When a baptized Amish person leaves the community for another church, it can be a jarring experience, both for the family involved and for others in the church.

And especially so, in the very rare occurrence when one party stays behind.

Most cases I have come across of Amish leaving have involved the full family;  one or two peculiar situations have not–with the wife remaining Amish.

Amish_children_2_2Awkward situations can arise, to say the least, with only part of the family ‘Amish’, part buggying to church on Sundays with father remaining home, for example.

It can be traumatic for kids who wonder why they can’t have church service at their homes, and for the mother who has to answer their questions, perhaps forced to face a seeping social stigma from within her own community.

photo: illinoisfamily.org

An excerpt from Brad Igou’s The Amish In Their Own Words reveals the struggle:

We never discussed his leaving the church;  he just went.  What a shock it was!  I was so ashamed to say that I did as Satan wanted me to do:  I quit praying.  There were no arguments between my husband and myself, but I was drifting right along with him, although I still went to our church.  Then God held me back from taking that step [of leaving the Amish]…

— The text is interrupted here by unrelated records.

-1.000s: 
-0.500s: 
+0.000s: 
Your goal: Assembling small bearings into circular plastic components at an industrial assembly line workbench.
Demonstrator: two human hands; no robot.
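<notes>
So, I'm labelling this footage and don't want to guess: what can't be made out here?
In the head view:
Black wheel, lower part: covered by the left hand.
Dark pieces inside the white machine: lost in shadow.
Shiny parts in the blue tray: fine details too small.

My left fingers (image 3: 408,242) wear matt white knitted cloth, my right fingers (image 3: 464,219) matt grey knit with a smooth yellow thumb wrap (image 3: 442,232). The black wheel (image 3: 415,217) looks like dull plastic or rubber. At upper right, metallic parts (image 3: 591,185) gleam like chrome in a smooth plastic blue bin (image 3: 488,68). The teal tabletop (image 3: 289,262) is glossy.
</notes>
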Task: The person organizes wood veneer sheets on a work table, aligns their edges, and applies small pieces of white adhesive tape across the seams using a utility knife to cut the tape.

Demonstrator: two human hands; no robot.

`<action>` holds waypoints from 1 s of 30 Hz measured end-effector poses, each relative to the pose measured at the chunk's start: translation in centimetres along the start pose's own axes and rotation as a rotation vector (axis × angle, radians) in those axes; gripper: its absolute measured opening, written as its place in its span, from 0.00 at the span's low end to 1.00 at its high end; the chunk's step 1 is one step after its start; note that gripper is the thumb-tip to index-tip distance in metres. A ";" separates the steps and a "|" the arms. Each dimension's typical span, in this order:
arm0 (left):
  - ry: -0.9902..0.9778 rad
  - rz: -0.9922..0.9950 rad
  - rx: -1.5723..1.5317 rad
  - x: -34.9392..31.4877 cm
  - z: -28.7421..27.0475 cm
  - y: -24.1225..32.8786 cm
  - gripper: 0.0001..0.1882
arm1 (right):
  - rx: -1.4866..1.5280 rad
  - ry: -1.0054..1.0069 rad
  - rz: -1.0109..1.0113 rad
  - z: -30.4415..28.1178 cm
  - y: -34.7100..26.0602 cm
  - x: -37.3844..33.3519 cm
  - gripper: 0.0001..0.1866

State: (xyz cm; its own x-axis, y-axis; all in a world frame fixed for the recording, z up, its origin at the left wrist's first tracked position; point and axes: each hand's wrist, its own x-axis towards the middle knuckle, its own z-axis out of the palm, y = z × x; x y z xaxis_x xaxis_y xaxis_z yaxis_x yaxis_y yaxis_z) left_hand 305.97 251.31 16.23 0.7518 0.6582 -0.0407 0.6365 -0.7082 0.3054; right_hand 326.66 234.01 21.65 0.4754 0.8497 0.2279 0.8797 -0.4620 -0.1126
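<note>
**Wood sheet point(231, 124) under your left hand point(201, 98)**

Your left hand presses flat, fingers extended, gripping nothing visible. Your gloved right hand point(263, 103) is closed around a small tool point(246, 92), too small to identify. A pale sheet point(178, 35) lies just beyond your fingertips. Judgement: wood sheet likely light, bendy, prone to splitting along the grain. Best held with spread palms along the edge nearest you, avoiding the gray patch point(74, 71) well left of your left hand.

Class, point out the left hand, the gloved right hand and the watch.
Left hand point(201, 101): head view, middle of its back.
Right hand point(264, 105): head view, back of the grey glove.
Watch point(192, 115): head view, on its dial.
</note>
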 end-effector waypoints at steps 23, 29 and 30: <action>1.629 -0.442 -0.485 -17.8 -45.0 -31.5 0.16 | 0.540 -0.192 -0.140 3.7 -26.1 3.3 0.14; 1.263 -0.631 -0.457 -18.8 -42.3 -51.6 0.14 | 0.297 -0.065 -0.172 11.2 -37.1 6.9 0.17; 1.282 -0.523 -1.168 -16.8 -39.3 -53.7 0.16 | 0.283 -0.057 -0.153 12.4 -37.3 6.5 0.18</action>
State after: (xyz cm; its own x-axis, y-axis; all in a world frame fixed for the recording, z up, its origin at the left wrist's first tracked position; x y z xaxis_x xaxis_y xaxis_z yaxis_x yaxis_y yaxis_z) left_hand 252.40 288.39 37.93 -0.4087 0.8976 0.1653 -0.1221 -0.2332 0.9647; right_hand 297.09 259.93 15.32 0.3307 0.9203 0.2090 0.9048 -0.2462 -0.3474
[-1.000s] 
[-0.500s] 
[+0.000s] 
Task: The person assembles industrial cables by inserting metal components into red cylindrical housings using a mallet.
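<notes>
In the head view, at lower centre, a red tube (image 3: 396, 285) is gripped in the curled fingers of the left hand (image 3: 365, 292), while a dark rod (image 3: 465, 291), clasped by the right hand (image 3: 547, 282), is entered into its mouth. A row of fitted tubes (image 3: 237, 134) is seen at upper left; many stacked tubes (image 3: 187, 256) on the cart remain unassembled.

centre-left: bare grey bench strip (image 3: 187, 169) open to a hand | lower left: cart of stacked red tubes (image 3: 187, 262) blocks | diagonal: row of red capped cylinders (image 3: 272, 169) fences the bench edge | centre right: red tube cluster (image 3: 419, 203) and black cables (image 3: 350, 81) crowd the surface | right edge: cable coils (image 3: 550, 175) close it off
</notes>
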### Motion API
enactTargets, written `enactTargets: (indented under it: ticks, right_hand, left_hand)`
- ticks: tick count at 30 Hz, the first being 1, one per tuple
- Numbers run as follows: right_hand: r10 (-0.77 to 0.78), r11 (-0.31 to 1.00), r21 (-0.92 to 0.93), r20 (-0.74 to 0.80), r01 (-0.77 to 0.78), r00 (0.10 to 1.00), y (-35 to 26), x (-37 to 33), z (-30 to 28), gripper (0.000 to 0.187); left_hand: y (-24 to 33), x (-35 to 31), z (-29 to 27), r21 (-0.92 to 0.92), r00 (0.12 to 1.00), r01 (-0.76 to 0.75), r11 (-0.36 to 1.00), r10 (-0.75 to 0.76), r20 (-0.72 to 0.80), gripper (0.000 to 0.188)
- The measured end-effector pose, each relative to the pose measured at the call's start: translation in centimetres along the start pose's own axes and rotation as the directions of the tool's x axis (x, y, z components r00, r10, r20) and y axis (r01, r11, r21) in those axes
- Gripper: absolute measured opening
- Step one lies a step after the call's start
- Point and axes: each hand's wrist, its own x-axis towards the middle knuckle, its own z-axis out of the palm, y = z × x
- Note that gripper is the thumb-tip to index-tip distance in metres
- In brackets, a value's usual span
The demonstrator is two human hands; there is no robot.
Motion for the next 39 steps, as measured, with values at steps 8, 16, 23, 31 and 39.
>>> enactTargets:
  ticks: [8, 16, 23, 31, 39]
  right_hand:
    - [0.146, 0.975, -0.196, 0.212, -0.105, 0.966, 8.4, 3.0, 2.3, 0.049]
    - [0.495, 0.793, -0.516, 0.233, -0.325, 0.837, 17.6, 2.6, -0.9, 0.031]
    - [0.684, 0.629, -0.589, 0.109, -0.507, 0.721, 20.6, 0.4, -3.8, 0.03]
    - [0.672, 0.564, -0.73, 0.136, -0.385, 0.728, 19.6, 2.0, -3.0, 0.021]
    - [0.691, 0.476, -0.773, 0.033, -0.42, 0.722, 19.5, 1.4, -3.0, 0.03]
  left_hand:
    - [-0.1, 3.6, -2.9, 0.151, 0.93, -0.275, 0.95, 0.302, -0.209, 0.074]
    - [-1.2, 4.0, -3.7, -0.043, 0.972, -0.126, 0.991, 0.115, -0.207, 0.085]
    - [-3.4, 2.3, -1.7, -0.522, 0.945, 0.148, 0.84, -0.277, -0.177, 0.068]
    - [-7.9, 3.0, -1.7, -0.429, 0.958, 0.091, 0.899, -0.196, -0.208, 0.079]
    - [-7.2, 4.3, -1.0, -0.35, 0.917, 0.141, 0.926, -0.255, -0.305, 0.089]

The mere discomfort of awkward family gatherings would pale in comparison to what many Amish would consider a far more important matter:  the well-being of the self-exiled person’s soul.

Amish vary in opinion on those who leave and join other churches;  one solution, acceptable to some, has it that an Amish person who leaves but joins a similarly-minded (ie Mennonite) church, and makes a confession, will avoid being shunned.

Others may simply refuse to shun family members who have left.